The name “Needham” was just a name in the then used syllabus of courses offered each term. The name appeared opposite English 45, a course in American Lit. When I entered the assigned classroom for the first time, I was pleasantly surprised to see that Needham was a Miss or Mrs. Needham, and it didn't take me long to realize I had discovered a winner. During one class, I noticed she was wearing a small military ribbon on her dress. When twenty or so students simply left at the end of the period, I stayed and asked her about it. She replied that she and her husband (now no longer living) had worked on the relationship between French and English literature after WW 1 and that they were decorated by the French government. I thought that was pretty classy. Of course, we read Moby Dick and followed that with Billy Budd.
If it is possible to fall in love with a book (and I think it is) I went head over heels for the story of Billy Budd. So much so, that I wrote a brief piano composition which I titled, “Theme and One Variation on Billy Budd.” After I finished it, I stopped by her office, asked if she would cross the street to the Union where I played my first and only composition for her.
When, in my senior year I was trying to decide whether to dedicate my life to music, teaching or ministry, Mrs. Needham suggested that perhaps I needed a year to sort things out. “Have you thought about spending a year at a University in Europe,” she asked me. When I replied that I had not thought of it but it sounded like a nice idea, she asked me what facility I had in languages. I replied that I had 20 hours of German. Her next words, “You should go to Heidelberg,” inspired me to go there and then return to UofM for a Master's in Comp Lit. It was during that year that I decided ministry was my number one choice, and I then entered into theological studies.
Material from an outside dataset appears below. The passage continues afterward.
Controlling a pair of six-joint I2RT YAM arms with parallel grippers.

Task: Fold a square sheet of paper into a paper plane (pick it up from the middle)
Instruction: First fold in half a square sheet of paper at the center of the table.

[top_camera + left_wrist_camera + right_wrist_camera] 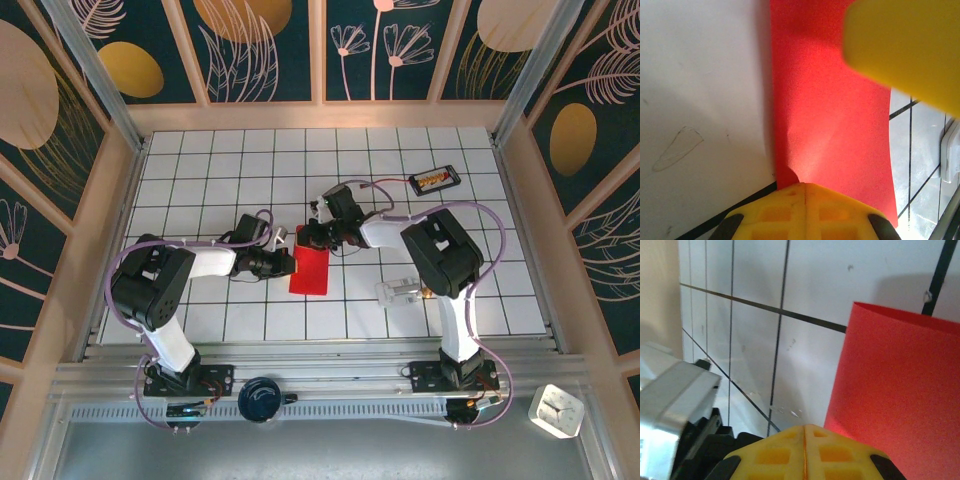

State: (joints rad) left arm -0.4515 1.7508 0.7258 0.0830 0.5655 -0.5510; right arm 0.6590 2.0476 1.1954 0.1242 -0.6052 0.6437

In answer to the question posed for this essay, I could have mentioned Herbert Barrows, or Joe Lee Davis or Robert Super, all of whom were very important in my Michigan years, but I chose Mary Needham for the inspiration she gave me first to study in Germany and then to serve God and people in the ministry. My devotion to her memory is very strong, and, every Christmas I give flowers at Saint Andrew's in her name.